#### TASK DESCRIPTION
Your answer must consist of the lines running from the one that holds "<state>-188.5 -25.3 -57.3" to the end of the data, copied exactly.

[Extracted records]
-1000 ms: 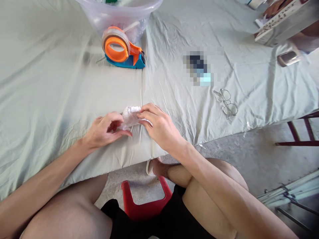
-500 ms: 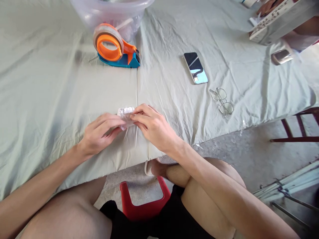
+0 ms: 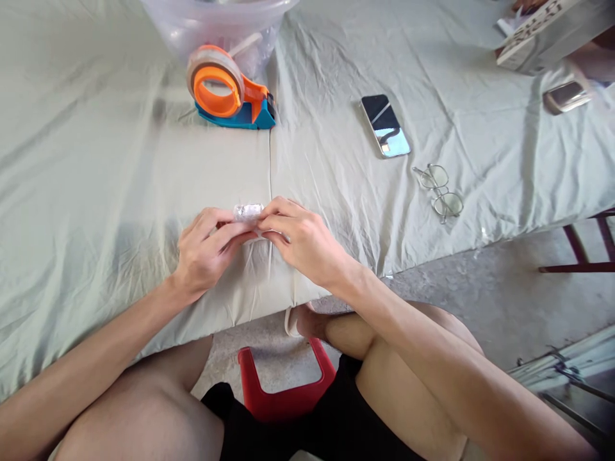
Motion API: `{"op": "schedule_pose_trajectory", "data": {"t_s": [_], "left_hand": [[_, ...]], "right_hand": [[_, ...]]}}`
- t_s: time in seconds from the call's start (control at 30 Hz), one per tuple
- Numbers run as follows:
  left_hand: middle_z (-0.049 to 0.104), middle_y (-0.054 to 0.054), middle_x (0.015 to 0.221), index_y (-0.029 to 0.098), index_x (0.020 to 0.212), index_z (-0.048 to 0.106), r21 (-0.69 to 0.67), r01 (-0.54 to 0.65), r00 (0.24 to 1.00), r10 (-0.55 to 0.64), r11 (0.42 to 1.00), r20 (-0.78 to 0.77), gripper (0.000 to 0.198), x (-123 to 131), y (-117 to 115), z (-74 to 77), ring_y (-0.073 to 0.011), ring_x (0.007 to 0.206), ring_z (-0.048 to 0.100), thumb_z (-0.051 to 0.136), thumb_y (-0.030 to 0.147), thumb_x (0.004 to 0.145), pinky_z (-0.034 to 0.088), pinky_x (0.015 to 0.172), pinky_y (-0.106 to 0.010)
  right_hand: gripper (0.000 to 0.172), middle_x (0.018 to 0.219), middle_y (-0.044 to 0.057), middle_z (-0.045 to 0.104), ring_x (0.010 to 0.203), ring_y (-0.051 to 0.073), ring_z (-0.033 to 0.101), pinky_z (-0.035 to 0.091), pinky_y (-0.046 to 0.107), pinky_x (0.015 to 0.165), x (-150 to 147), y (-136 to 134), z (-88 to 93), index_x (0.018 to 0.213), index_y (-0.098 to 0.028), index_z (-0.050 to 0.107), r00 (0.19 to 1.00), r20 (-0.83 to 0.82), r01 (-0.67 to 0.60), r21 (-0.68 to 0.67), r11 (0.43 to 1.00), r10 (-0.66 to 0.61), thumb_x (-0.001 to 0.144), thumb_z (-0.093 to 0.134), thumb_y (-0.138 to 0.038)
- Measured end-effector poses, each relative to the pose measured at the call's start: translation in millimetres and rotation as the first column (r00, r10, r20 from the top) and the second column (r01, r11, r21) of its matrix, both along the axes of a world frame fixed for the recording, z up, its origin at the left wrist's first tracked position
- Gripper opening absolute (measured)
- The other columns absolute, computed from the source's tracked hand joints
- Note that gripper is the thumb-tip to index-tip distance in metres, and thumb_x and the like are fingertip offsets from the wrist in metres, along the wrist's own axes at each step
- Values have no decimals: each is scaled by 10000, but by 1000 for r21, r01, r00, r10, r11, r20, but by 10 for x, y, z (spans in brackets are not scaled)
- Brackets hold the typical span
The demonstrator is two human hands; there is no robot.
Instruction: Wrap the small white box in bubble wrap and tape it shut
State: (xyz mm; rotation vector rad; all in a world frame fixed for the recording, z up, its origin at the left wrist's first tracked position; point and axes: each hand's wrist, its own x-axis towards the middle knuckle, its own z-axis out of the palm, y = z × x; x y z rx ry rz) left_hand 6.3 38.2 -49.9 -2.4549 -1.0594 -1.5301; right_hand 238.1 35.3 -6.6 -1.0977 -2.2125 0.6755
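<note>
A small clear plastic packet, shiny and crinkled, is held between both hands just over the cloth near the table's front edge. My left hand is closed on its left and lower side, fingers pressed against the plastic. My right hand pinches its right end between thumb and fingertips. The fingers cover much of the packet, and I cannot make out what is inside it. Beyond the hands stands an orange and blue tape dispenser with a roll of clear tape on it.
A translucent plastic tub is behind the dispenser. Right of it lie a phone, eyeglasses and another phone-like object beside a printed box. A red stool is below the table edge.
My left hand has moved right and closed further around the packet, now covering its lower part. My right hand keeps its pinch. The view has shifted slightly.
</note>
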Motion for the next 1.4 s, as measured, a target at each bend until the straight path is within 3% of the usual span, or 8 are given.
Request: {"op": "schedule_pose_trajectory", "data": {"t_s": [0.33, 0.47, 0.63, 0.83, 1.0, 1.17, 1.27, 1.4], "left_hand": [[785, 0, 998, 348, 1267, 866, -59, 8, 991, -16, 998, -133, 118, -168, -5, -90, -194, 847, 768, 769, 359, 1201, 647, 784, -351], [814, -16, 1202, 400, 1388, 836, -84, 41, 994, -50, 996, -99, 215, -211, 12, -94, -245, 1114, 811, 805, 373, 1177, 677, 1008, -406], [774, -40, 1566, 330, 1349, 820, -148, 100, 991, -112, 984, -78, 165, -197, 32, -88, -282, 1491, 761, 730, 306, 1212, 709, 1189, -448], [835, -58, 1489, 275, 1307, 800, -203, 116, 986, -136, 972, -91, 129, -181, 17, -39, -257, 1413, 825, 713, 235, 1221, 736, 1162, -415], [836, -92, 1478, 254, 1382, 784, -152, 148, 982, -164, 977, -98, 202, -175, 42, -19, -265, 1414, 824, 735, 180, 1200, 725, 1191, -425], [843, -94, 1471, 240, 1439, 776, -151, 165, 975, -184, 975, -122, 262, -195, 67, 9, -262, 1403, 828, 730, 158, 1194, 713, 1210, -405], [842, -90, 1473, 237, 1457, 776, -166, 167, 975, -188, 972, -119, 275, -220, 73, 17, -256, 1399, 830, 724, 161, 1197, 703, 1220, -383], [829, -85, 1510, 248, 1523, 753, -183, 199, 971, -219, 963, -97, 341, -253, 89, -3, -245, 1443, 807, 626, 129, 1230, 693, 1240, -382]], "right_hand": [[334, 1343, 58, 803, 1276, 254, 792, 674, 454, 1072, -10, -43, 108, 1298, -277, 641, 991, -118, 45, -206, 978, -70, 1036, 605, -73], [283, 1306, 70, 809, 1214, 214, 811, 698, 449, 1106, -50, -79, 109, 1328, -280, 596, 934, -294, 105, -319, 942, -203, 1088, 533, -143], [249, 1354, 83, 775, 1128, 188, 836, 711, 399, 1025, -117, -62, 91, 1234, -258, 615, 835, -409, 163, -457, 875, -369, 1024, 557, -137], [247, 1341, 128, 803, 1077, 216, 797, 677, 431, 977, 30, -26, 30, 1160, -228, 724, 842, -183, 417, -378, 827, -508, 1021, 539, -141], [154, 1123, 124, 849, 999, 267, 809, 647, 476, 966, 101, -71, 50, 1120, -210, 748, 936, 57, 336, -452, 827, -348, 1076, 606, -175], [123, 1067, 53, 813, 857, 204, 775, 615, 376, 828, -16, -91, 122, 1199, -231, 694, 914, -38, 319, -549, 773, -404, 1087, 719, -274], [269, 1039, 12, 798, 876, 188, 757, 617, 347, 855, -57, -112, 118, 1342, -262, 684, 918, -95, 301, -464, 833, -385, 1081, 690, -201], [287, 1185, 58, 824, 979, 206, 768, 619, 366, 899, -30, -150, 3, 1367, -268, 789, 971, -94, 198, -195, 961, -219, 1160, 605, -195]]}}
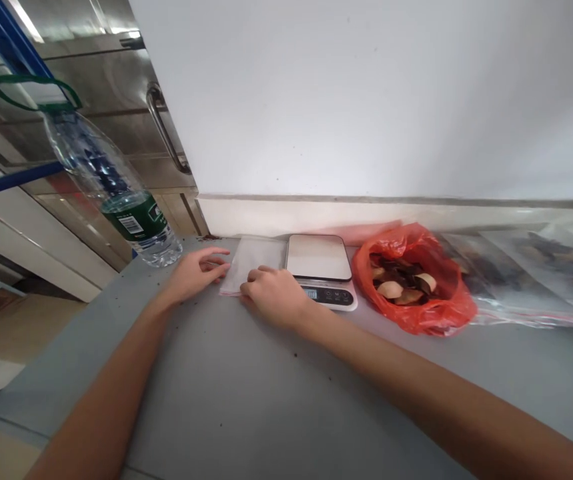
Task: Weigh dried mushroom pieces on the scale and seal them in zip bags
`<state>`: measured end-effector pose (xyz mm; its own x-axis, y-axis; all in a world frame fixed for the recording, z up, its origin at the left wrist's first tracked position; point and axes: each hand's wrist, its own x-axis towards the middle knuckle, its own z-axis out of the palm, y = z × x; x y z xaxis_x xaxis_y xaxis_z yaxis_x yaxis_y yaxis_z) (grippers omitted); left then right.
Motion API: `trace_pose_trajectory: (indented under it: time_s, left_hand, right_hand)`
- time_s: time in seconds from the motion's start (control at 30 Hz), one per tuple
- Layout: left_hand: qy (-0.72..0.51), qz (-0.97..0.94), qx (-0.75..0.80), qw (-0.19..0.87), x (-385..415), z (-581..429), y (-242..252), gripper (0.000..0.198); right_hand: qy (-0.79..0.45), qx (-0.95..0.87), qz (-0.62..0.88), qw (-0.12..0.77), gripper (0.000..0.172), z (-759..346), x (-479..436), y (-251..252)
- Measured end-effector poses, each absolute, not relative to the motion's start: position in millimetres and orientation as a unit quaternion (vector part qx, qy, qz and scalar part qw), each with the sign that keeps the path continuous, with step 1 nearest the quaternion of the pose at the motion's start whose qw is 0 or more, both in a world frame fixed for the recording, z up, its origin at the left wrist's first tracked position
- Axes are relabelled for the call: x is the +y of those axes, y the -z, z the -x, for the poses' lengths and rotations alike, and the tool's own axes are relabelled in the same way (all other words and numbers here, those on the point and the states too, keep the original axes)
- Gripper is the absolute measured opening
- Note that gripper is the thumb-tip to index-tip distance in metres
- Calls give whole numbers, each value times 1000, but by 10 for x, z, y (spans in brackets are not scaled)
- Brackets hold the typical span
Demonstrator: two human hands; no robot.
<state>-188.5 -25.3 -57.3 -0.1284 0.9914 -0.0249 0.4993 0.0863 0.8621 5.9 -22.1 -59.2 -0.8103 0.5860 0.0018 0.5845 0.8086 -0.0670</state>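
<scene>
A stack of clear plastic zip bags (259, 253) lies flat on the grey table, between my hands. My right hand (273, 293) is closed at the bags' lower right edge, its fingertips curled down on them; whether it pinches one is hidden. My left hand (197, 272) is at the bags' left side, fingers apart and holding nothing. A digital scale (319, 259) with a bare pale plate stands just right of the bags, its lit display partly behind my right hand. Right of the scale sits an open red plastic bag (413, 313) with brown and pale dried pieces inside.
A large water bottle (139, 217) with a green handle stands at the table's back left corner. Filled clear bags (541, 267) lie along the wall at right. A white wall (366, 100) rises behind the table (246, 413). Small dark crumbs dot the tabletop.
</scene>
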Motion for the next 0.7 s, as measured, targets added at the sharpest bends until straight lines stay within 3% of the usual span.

#### TASK ANSWER
<state>-188.5 -25.3 -57.3 -0.1284 0.9914 -0.0249 0.4993 0.0863 0.8621 5.9 -22.1 -59.2 -0.8103 0.5860 0.0018 0.5845 0.8086 -0.0670</state>
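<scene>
A stack of clear plastic zip bags (259, 253) lies flat on the grey table, between my hands. My right hand (273, 293) is closed at the bags' lower right edge, its fingertips curled down on them; whether it pinches one is hidden. My left hand (197, 272) is at the bags' left side, fingers apart and holding nothing. A digital scale (319, 259) with a bare pale plate stands just right of the bags, its lit display partly behind my right hand. Right of the scale sits an open red plastic bag (413, 313) with brown and pale dried pieces inside.
A large water bottle (139, 217) with a green handle stands at the table's back left corner. Filled clear bags (541, 267) lie along the wall at right. A white wall (366, 100) rises behind the table (246, 413). Small dark crumbs dot the tabletop.
</scene>
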Motion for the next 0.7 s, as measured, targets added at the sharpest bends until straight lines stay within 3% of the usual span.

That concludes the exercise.